Content preview from Web Caching

Being Cache-Unfriendly

What if you need (or want) to send cache-unfriendly, uncachable responses? To accomplish this, it’s only a matter of adding a few specific headers.

If you just want to count the requests, you don’t need to make the response uncachable. Instead, you can make caches revalidate the response for each client request. To do this, use the no-cache, max-age=0 or must-revalidate directives. Of these, no-cache is the strongest, max-age=0 is the weakest, and must-revalidate is somewhere in the middle.
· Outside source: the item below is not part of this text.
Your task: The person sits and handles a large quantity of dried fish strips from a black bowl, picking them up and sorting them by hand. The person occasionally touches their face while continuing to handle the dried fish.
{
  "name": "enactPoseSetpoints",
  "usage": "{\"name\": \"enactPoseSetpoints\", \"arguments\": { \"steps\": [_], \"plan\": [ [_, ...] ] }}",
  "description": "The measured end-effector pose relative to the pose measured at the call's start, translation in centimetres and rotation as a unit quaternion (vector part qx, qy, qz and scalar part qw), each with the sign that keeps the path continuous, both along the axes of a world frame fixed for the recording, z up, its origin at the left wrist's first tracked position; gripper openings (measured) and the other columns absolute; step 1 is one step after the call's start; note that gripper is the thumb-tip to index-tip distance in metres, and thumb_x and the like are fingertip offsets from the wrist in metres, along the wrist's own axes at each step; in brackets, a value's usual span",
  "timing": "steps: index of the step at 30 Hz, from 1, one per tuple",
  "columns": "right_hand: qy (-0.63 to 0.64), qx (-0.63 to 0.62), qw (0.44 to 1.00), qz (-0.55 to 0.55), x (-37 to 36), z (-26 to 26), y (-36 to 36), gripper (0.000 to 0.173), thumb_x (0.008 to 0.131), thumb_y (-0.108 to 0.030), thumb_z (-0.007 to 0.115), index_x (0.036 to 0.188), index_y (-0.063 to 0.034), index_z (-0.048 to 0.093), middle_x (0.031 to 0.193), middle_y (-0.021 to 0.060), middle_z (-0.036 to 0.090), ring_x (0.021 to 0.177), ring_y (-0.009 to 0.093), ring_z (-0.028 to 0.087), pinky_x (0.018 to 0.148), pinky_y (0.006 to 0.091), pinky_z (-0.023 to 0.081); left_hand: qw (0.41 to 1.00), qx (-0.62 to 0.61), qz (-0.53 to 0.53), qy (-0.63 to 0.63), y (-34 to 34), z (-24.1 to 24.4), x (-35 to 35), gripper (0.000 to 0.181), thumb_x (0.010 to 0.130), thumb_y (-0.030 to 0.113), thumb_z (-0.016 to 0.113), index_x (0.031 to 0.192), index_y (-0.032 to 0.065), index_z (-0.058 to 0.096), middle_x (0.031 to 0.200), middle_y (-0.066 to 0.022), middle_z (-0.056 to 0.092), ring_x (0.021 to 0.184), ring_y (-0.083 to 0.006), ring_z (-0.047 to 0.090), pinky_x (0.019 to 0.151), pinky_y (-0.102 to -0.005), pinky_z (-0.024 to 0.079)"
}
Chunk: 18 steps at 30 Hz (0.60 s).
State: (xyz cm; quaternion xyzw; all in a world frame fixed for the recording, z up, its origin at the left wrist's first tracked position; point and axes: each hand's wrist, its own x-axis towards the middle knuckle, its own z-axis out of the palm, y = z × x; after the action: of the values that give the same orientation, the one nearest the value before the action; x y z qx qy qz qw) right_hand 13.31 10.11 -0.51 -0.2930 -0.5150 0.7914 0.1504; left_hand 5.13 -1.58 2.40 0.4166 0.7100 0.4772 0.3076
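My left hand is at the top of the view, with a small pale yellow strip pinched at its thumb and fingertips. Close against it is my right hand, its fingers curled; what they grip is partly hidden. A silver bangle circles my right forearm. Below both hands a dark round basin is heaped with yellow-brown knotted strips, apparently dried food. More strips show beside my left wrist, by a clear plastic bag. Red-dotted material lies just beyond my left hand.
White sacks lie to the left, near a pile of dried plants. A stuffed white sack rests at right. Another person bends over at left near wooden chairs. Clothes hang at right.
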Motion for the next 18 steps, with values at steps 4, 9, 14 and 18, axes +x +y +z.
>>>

To insert the no-cache directive with Apache’s headers module, use this configuration line:

Header: append Cache-control no-cache

If you just want to prevent users from sharing a cached response, you can use the private directive. That still allows the response to be stored in single-user caches.

If your goal is truly to defeat caching, you should use the no-store directive.

Cache-control is an HTTP/1.1 feature; how can you ensure that HTTP/1.0 agents do not store the response? Unfortunately, this is a little bit confusing, and both of the following techniques should probably be used.

According to the HTTP/1.0 specification RFC1945, “If the [Expires] date given is equal to or earlier than the value of the Date header, the recipient must not cache the enclosed entity.” This rule is unfortunate because expiration and cachability are really separate characteristics. Nonetheless, an HTTP/1.0-compliant cache should not cache a response if the date and expires values are identical ...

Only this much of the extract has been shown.